评价此页
torch.compile 端到端教程"

torch.compile 端到端教程#

作者: William Wen

torch.compile 是加速 PyTorch 代码的新方法! torch.compile 通过将 PyTorch 代码 JIT 编译成优化内核,使 PyTorch 代码运行得更快,同时只需要最少的代码更改。

本教程涵盖了一个端到端的真实模型训练和评估的示例,使用了 torch.compile。对于 torch.compile 的初步介绍,请参阅 torch.compile 介绍教程

必需的 pip 依赖项

  • torch >= 2.0

  • torchvision

您将学到什么
  • 如何将 torch.compile 应用于真实模型

  • torch.compile 在真实模型上的加速效果

  • torch.compile 的最初几次迭代由于编译开销,预期会更慢

先决条件
# NOTE: a modern NVIDIA GPU (H100, A100, or V100) is recommended for this tutorial in
# order to reproduce the speedup numbers shown below and documented elsewhere.

import torch
import warnings

gpu_ok = False
if torch.cuda.is_available():
    device_cap = torch.cuda.get_device_capability()
    if device_cap in ((7, 0), (8, 0), (9, 0)):
        gpu_ok = True

if not gpu_ok:
    warnings.warn(
        "GPU is not NVIDIA V100, A100, or H100. Speedup numbers may be lower "
        "than expected."
    )
/var/lib/workspace/intermediate_source/torch_compile_full_example.py:51: UserWarning:

GPU is not NVIDIA V100, A100, or H100. Speedup numbers may be lower than expected.

让我们演示一下使用 torch.compile 如何加速真实模型。
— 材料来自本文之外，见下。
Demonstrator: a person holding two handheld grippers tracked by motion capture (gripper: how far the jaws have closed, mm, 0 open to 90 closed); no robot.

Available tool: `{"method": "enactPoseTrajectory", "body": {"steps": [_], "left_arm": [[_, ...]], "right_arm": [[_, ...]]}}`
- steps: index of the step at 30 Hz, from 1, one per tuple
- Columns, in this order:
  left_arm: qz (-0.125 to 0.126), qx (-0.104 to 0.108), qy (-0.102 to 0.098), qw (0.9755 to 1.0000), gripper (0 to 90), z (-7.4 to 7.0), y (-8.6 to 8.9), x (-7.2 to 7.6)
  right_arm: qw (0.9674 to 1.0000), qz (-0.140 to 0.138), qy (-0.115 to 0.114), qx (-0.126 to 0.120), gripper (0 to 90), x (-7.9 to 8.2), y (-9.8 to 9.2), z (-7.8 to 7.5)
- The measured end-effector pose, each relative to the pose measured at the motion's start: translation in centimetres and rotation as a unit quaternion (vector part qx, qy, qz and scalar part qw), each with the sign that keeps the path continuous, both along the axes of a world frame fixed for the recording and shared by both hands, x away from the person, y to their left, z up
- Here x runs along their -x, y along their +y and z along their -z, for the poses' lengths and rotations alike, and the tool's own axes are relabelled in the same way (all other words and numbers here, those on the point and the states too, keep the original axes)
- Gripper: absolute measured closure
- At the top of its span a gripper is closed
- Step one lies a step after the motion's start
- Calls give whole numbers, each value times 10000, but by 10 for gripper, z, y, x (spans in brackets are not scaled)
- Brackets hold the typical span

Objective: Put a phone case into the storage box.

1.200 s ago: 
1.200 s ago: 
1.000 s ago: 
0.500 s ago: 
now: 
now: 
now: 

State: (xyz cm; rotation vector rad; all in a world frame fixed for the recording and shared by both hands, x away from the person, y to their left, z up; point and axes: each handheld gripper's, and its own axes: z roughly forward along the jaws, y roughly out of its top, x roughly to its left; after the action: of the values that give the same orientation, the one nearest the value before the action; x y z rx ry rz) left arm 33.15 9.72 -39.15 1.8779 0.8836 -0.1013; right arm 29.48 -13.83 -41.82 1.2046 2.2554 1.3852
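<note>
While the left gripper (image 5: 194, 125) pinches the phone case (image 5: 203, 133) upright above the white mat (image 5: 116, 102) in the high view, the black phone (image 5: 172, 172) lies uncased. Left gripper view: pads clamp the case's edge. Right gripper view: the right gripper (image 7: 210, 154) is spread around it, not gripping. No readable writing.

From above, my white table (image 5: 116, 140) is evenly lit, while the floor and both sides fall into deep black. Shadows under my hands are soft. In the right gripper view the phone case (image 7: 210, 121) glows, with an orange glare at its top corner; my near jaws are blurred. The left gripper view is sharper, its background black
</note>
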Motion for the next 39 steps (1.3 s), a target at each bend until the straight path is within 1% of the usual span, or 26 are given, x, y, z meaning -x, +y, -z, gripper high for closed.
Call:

我们将通过在随机数据上评估和训练一个 torchvision 模型来比较标准的 eager 模式和 torch.compile

在开始之前,我们需要定义一些实用函数。

# Returns the result of running `fn()` and the time it took for `fn()` to run,
# in seconds. We use CUDA events and synchronization for the most accurate
# measurements.
def timed(fn):
    start = torch.cuda.Event(enable_timing=True)
    end = torch.cuda.Event(enable_timing=True)
    start.record()
    result = fn()
    end.record()
    torch.cuda.synchronize()
    return result, start.elapsed_time(end) / 1000


# Generates random input and targets data for the model, where `b` is
# batch size.
def generate_data(b):
    return (
        torch.randn(b, 3, 128, 128).to().cuda(),
        torch.randint(1000, (b,)).cuda(),
    )


N_ITERS = 10

from torchvision.models import densenet121


def init_model():
    return densenet121().cuda()

首先,让我们比较推理。

请注意,在调用 torch.compile 时,我们有额外的 mode 参数,我们将在下文讨论。

model = init_model()

# Note that we generally recommend directly compiling a torch.nn.Module by calling
# its .compile() method.
model_opt = init_model()
model_opt.compile(mode="reduce-overhead")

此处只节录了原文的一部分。